* ACTIVITY:
The answer should be an exact repeat of the stretch of material below from the line containing "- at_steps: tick" through the line containing "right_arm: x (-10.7".

* DATA SEGMENT:
· · · ·

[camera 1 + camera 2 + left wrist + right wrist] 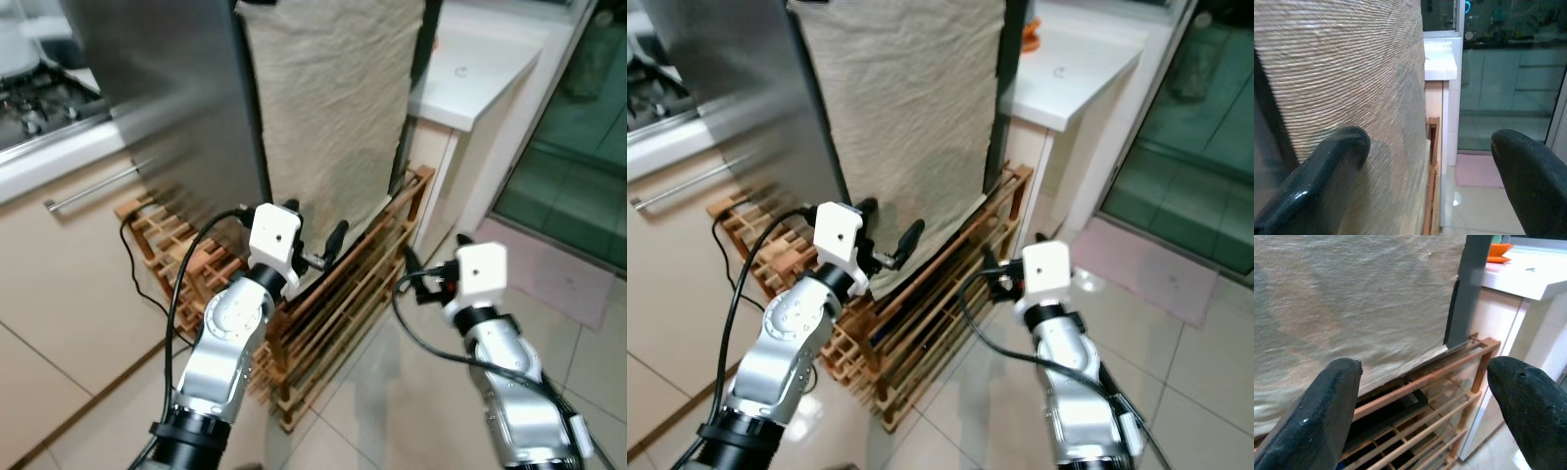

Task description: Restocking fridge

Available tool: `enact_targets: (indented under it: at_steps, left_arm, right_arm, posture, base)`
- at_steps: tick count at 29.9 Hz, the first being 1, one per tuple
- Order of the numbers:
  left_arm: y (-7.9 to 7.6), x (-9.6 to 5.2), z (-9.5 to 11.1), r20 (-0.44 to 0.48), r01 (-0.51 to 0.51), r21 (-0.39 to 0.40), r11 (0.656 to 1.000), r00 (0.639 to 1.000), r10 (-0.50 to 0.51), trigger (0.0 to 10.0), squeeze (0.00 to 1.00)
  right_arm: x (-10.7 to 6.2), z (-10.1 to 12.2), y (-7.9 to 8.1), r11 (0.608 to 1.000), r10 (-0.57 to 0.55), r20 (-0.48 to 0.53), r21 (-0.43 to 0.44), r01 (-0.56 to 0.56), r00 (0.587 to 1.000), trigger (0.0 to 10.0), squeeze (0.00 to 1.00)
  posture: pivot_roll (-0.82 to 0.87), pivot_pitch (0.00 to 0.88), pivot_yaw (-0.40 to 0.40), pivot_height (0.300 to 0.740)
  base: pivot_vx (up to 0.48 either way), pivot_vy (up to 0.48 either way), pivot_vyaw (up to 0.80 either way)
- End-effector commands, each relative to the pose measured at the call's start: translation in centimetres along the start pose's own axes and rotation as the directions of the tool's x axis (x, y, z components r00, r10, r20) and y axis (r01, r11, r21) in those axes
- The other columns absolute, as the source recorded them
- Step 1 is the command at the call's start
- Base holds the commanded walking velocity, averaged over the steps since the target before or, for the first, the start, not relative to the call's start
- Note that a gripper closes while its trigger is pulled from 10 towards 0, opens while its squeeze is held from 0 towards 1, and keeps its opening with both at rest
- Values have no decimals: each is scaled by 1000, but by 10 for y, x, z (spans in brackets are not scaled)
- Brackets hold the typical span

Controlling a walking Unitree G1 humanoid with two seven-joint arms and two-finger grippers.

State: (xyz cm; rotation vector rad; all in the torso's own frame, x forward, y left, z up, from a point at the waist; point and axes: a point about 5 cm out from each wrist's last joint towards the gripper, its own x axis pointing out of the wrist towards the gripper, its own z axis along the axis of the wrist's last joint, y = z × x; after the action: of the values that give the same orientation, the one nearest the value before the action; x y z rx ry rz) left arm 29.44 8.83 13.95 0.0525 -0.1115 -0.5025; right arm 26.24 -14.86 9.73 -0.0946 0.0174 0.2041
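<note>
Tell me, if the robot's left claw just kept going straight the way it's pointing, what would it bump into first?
Most likely the beige cloth hanging just ahead of the open left gripper; one finger already looks very near it, though the exact gap is hard to judge.

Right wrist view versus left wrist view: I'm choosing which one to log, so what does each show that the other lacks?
Right wrist alone: an orange dish on the white counter, and the rack's slatted shelves. Left wrist alone: a pink mat on the floor and a glass door beyond. Both: the beige cloth, the wooden rack and an open gripper, right and left.
</note>
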Motion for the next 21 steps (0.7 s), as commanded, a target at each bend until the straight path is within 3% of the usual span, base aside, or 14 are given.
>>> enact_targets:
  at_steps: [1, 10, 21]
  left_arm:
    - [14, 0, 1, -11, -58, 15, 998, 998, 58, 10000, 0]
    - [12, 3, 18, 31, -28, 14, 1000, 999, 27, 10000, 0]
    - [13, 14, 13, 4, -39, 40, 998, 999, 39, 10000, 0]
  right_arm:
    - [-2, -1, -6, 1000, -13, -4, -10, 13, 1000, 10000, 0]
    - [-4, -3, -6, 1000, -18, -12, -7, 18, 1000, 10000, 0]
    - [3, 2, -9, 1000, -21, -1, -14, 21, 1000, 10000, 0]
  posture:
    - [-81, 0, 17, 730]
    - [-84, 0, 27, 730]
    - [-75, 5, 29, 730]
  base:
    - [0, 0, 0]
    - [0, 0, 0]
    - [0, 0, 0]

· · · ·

* THE ANSWER:
- at_steps: tick count at 29.9 Hz, the first being 1, one per tuple
- Order of the numbers:
  left_arm: y (-7.9 to 7.6), x (-9.6 to 5.2), z (-9.5 to 11.1), r20 (-0.44 to 0.48), r01 (-0.51 to 0.51), r21 (-0.39 to 0.40), r11 (0.656 to 1.000), r00 (0.639 to 1.000), r10 (-0.50 to 0.51), trigger (0.0 to 10.0), squeeze (0.00 to 1.00)
  right_arm: x (-10.7 to 6.2), z (-10.1 to 12.2), y (-7.9 to 8.1), r11 (0.608 to 1.000), r10 (-0.57 to 0.55), r20 (-0.48 to 0.53), r21 (-0.43 to 0.44), r01 (-0.56 to 0.56), r00 (0.587 to 1.000), trigger (0.0 to 10.0), squeeze (0.00 to 1.00)

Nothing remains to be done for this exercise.